Realistic gambling scenes are a rarity in movies and TV shows. Some are ludicrous. Watch any old movie with scenes at a craps table and you’ll see chips strewn all over the layout in ways that make no sense to anyone who understands the game. Or poker hands where the confrontation is always between two improbable hands, as in The Cincinnati Kid or the 2006 version of Casino Royale. When I see those hands I think cold deck (cheating), which isn’t the intention.

Here’s the thing; they’re telling us a story that we’re supposed to buy into, yet they put in things that cast doubt on the veracity of whole story. If we can’t believe the gambling scenes, how can we believe the rest of it?

A perfect example was 2003’s The Cooler, starring Alex Baldwin and William H. Lacy.  Every gambler I know who saw it thought it was one the worst movies ever. My wife and I went and came out of the theatre laughing at how bad it was. But, as I listened to other people, they were saying how much they liked it! The absurdity of the gambling scenes and concepts meant nothing to them, because they knew so little about the subject that it didn’t matter, and they weren’t distracted from the story.
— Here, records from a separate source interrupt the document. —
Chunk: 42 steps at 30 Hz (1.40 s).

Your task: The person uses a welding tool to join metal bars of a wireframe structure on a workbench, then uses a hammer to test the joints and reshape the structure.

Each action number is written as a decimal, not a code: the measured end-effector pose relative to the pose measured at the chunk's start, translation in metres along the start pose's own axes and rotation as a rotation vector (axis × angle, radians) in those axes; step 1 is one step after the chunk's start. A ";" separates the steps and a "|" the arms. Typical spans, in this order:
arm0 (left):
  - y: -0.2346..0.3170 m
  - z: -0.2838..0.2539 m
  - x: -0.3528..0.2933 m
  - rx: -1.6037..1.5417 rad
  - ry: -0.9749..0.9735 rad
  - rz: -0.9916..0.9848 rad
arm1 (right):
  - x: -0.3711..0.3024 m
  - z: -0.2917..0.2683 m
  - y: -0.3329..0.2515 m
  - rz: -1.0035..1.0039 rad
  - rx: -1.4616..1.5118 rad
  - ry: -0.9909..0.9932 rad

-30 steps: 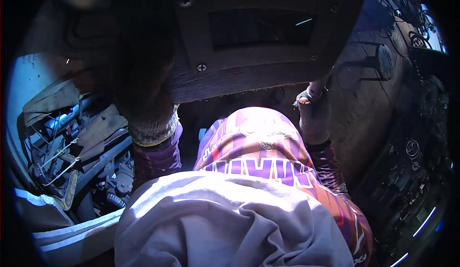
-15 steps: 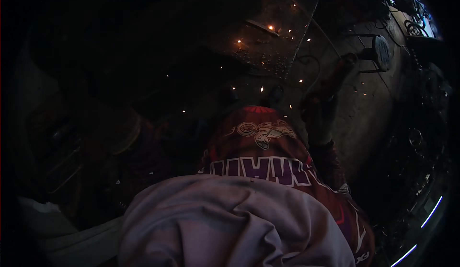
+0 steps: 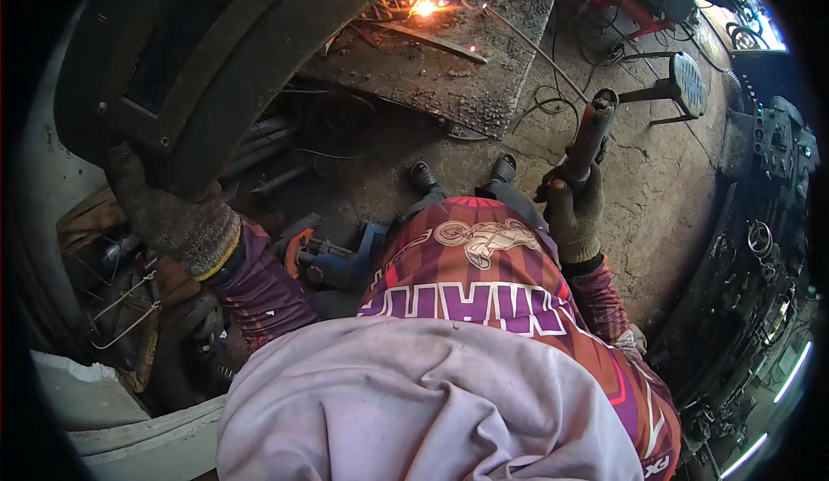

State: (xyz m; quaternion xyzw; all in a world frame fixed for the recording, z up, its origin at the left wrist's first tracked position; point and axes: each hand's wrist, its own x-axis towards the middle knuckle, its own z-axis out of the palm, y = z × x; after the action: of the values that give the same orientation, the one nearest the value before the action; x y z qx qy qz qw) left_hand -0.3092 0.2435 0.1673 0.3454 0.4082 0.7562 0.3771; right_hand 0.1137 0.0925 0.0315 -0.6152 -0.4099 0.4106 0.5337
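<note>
My left hand (image 3: 177, 222), in a grey knit glove with a yellow cuff edge, grips the lower edge of a dark welding shield (image 3: 285, 28) with a rectangular window. In my right hand (image 3: 577, 218), also gloved, is an electrode holder (image 3: 592, 132). A thin welding rod (image 3: 540, 56) runs from it toward the worktable, its tip glowing faintly. On the rough metal worktable (image 3: 414, 92), a spot of metal (image 3: 423, 6) glows orange-white among curved metal pieces, apart from the rod's tip. The shield hides the table's left part. A flat metal bar (image 3: 432, 41) lies just nearer.
A round-topped stool (image 3: 688, 85) stands right of the table, with cables (image 3: 557, 105) on the concrete floor. A blue and orange tool (image 3: 345, 261) sits below my left forearm, near metal scraps. Dark equipment (image 3: 760, 308) lines the right side.
The view has gone from dark with flying sparks to bright. The sparks are gone, and a glowing spot shows on the table. My right hand with the holder has shifted slightly left.
</note>
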 end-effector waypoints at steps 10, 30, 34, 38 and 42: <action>-0.001 0.019 0.001 -0.062 -0.025 -0.004 | 0.034 -0.019 0.025 0.016 0.064 -0.015; 0.007 0.100 -0.089 -0.221 0.125 -0.081 | 0.169 -0.087 0.016 0.036 0.083 -0.334; -0.008 0.100 -0.078 0.058 0.334 0.051 | 0.183 -0.083 0.002 0.053 0.114 -0.369; -0.009 0.092 -0.073 0.056 0.336 0.029 | 0.203 -0.085 -0.001 0.044 0.092 -0.395; -0.006 0.101 -0.078 -0.147 0.293 0.007 | 0.219 -0.083 -0.001 0.063 0.065 -0.412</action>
State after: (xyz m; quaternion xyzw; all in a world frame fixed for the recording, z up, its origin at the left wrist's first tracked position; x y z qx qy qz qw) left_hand -0.1859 0.2157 0.1885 0.2043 0.4013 0.8276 0.3351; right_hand 0.2639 0.2727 0.0249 -0.5134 -0.4775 0.5570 0.4451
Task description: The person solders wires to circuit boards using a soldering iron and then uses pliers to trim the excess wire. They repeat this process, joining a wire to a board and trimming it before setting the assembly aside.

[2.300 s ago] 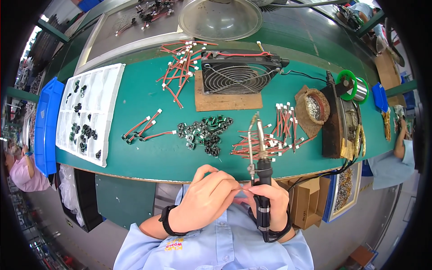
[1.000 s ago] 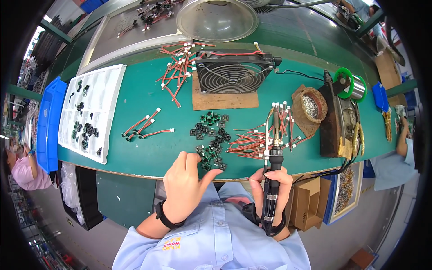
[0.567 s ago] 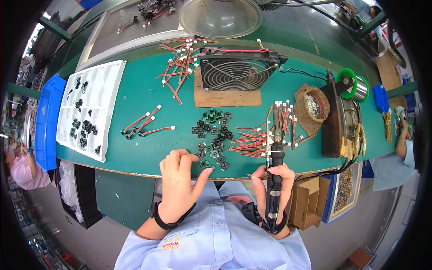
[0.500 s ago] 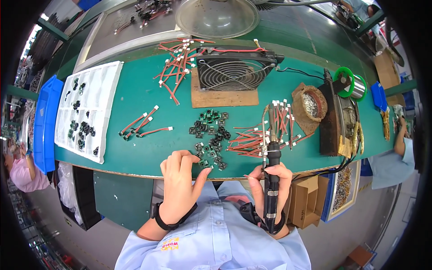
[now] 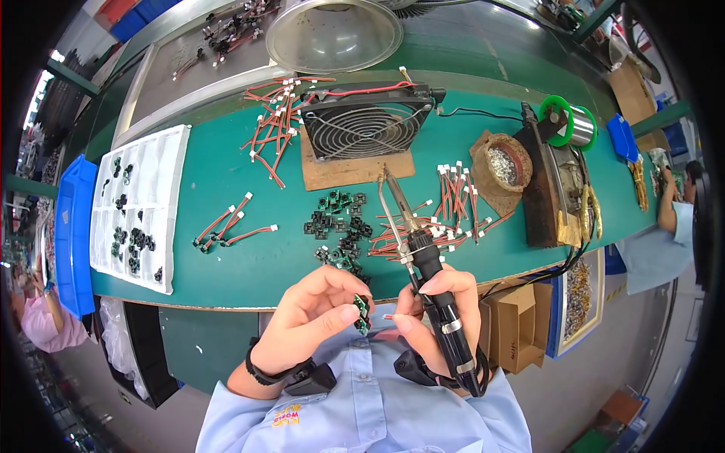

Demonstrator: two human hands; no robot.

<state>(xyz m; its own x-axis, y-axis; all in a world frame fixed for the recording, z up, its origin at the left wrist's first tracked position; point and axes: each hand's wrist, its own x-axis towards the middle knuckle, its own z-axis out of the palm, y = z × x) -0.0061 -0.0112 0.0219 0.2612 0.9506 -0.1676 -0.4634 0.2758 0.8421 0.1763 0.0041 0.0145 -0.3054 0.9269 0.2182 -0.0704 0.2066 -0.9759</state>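
the left hand [image 5: 311,311] pinches a green board [image 5: 363,315], held just short of the table [image 5: 249,279]. beside it, the right hand [image 5: 449,306] is closed round an iron [image 5: 424,253] that slants up and left; a red wire's end [image 5: 389,316] pokes from that same grip toward the board. on the table beyond, a heap of boards [image 5: 349,248] lies between loose wires [image 5: 468,204] on its right and a few wired boards [image 5: 214,240] on its left. farther left is a white tray [image 5: 160,158] with more boards in it. past the heap, a fan [image 5: 368,130] stands on a wood base [image 5: 317,175], a scrap pot [image 5: 483,172] to its right.
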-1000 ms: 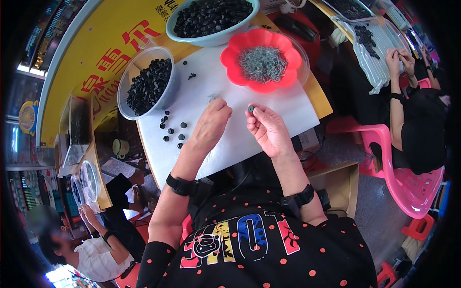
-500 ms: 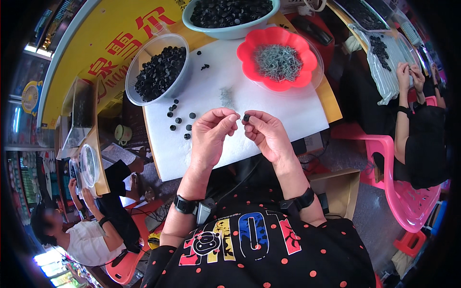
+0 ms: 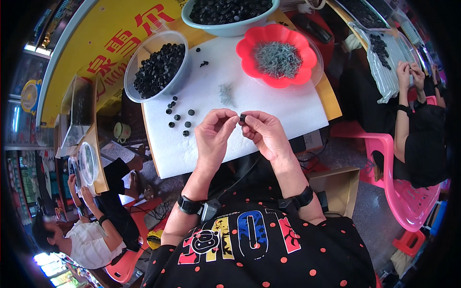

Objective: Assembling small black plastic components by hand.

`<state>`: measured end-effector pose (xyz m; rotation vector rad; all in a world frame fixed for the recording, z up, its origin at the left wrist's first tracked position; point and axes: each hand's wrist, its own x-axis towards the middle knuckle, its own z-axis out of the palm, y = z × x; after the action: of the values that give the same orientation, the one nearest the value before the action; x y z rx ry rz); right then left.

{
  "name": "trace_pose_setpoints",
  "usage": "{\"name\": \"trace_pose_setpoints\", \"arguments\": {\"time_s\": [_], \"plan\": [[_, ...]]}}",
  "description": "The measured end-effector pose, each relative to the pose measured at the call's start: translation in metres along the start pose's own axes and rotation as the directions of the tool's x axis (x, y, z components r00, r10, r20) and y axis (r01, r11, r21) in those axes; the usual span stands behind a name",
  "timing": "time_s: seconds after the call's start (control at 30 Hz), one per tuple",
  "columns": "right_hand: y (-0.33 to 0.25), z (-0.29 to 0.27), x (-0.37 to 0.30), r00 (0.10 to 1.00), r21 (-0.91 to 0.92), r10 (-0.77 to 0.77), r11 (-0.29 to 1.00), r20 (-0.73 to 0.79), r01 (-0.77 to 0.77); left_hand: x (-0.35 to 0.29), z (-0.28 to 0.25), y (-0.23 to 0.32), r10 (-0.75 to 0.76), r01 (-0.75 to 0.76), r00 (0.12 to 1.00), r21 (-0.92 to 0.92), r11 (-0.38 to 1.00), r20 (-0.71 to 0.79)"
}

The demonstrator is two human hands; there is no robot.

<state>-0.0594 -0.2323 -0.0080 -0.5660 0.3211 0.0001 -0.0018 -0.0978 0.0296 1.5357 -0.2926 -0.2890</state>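
Over the front part of a white foam sheet (image 3: 173,156), my two hands meet fingertip to fingertip. Between the thumb and fingers of my right hand (image 3: 270,137) is a small round black knob (image 3: 242,118). My left hand (image 3: 214,137) pinches right beside it; whatever its fingertips hold is too small to make out. Several loose black knobs (image 3: 177,117) lie on the sheet to the left. Just beyond my hands is a little heap of thin metal pins (image 3: 226,94).
Behind stand a clear bowl (image 3: 128,80) of black pieces, a pale blue basin (image 3: 230,30) of more, and a red flower-shaped bowl (image 3: 246,54) of metal pins. Co-workers sit left and right, one by a pink chair (image 3: 391,192). A cardboard box (image 3: 336,189) stands beside me.
My fingertips have drawn a little closer, and the black knob is now touching or almost touching the left fingers. The view has shifted slightly.
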Motion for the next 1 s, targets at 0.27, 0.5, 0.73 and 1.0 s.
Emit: {"name": "trace_pose_setpoints", "arguments": {"time_s": [0.27,0.5,0.73,1.0], "plan": [[0.001,0.002,-0.001,0.998,-0.080,-0.064,0.995,-0.028,0.061,0.000,-0.007,0.000,-0.059,0.052,0.995,0.091,0.995,0.080],[0.006,0.007,-0.002,0.989,-0.199,-0.142,0.971,-0.033,0.132,0.004,-0.011,-0.002,-0.144,0.153,0.978,-0.054,0.987,0.148],[0.008,0.009,-0.002,0.977,-0.267,-0.213,0.943,-0.029,0.197,0.004,-0.008,-0.008,-0.106,0.115,0.987,-0.070,0.991,0.118],[0.010,0.014,-0.001,0.967,-0.277,-0.251,0.933,-0.041,0.230,0.002,-0.015,-0.004,-0.169,0.177,0.984,-0.250,0.952,0.053]]}}
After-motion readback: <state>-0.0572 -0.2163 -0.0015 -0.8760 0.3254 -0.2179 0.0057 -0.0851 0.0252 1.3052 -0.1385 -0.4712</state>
 Another example was the ‘80s series Crime Story, also produced by Michael Mann and shot in Las Vegas. Anthony (Curtis) and I had connections to some of the TV people and offered to help them edit  the gambling stuff, which was really poorly done. (What really capped it for me was when one of the characters was into a loan shark and was saying that he couldn’t pay the vig (rhymes with big). Only he pronounced it with a soft g, as in midge!) Cleaning up the scenes would have been an easy fix, but they weren’t interested. Is this just a Michael Mann thing? Unfortunately, no. The reality is that most Hollywood people don’t think it matters. They think it’s all about the art, and no one cares about the accuracy. But they’re wrong.  

I undrstand dramatic license, but when inaccuracies distract the viewer from the story-telling, the product suffers. Even if only a small part of the audience catches the errors, when they’re easily remedied it doesn’t make sense to not do so. Maybe this mindset is part of the reason there’s so much crap coming out of Hollywood.

My Dad always said if you want something done right, hire a professional. If you’re listening Hollywood, when it comes to gambling stuff, I’m available!